Exercise brief → Leave the images out and repeat the data exactly as given.

▶

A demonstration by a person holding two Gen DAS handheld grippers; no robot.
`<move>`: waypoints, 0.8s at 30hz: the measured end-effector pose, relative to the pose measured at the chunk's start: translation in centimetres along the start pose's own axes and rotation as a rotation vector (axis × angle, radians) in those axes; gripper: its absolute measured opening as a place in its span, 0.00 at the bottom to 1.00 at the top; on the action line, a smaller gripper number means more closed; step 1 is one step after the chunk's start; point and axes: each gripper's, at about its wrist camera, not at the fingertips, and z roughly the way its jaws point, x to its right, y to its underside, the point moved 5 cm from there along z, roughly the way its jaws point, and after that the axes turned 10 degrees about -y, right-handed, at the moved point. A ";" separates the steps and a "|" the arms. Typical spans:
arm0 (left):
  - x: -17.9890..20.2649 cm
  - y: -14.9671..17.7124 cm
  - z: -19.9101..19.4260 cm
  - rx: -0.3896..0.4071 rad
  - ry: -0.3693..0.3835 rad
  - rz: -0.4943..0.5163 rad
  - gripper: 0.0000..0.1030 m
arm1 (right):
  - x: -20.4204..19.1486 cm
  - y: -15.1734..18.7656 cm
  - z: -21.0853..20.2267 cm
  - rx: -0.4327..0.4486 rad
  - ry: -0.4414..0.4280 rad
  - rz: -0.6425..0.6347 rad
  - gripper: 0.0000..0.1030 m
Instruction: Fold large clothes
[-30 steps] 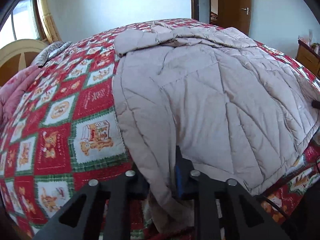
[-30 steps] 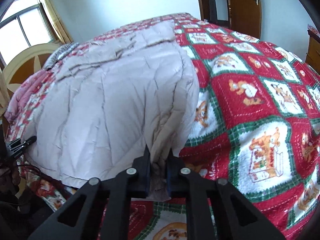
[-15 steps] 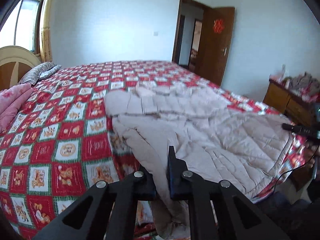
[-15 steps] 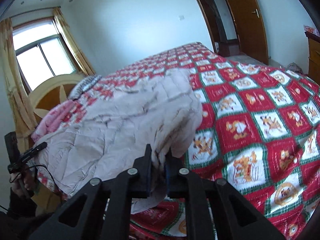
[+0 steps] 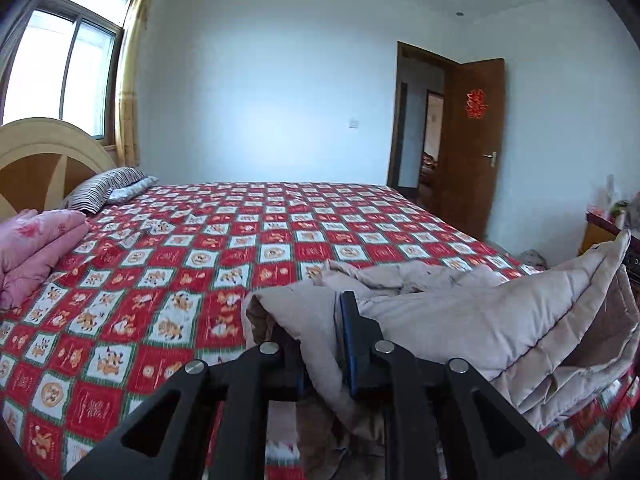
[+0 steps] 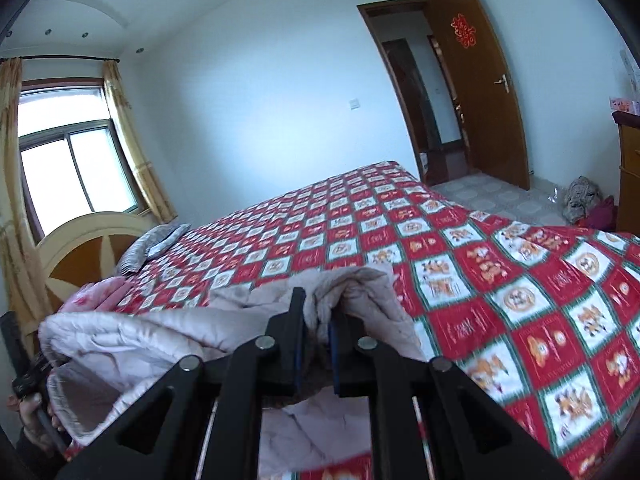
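Both grippers, left gripper (image 5: 323, 344) and right gripper (image 6: 316, 334), clamp the jacket (image 5: 460, 320) hem, lifted toward twelve o'clock over the bed (image 5: 160, 280); folding barely begun.

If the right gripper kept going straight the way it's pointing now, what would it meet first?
Probably the red checked bedspread. The right gripper, shut on the beige quilted coat, points slightly downward across the bed; past the coat's bunched edge nothing else shows, though depth is unclear.
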 end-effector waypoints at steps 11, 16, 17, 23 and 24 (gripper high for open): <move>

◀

Exercise output →
A demonstration by a person holding two Gen DAS handheld grippers; no robot.
`<move>`: waypoints, 0.8s at 30hz: the measured end-effector pose, relative to the pose measured at the chunk's start: translation in centimetres along the start pose's own axes and rotation as a rotation vector (axis × angle, radians) in those axes; gripper: its absolute measured opening as a place in its span, 0.00 at the bottom to 1.00 at the top; on the action line, a smaller gripper number means more closed; step 1 is one step after the chunk's start; point and axes: each gripper's, at about its wrist camera, not at the fingertips, and z roughly the way its jaws point, x to its right, y to its underside, the point moved 5 cm from there along z, roughly the way its jaws point, and after that the axes turned 10 degrees about -y, right-handed, at the moved point. A ";" separates the steps and a "|" the arms. Typical spans:
arm0 (left):
  - x: -17.9890..20.2649 cm
  - y: -14.9671..17.7124 cm
  - z: -19.9101..19.4260 cm
  - rx: -0.3896..0.4071 rad
  - ry: -0.3693..0.3835 rad
  - rz: -0.4943..0.5163 rad
  - gripper: 0.0000..0.1030 m
arm1 (right):
  - x: -20.4204..19.1486 cm
  - y: -15.1734..18.7656 cm
  - z: -21.0853..20.2267 cm
  - rx: -0.4327..0.4486 rad
  - ry: -0.4414..0.4280 rad
  - rz: -0.6425..0.6347 rad
  - gripper: 0.0000..0.1030 m
Instruction: Fold large clothes
[-30 steps] 
[-30 steps] 
[-15 steps] 
[-15 steps] 
[+0 steps] 
[+0 steps] 
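Both grippers, left gripper (image 5: 323, 344) and right gripper (image 6: 316, 334), clamp the jacket (image 5: 460, 320) hem, lifted toward twelve o'clock over the bed (image 5: 160, 280); folding barely begun.

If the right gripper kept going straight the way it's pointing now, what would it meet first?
Probably the red checked bedspread. The right gripper, shut on the beige quilted coat, points slightly downward across the bed; past the coat's bunched edge nothing else shows, though depth is unclear.
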 end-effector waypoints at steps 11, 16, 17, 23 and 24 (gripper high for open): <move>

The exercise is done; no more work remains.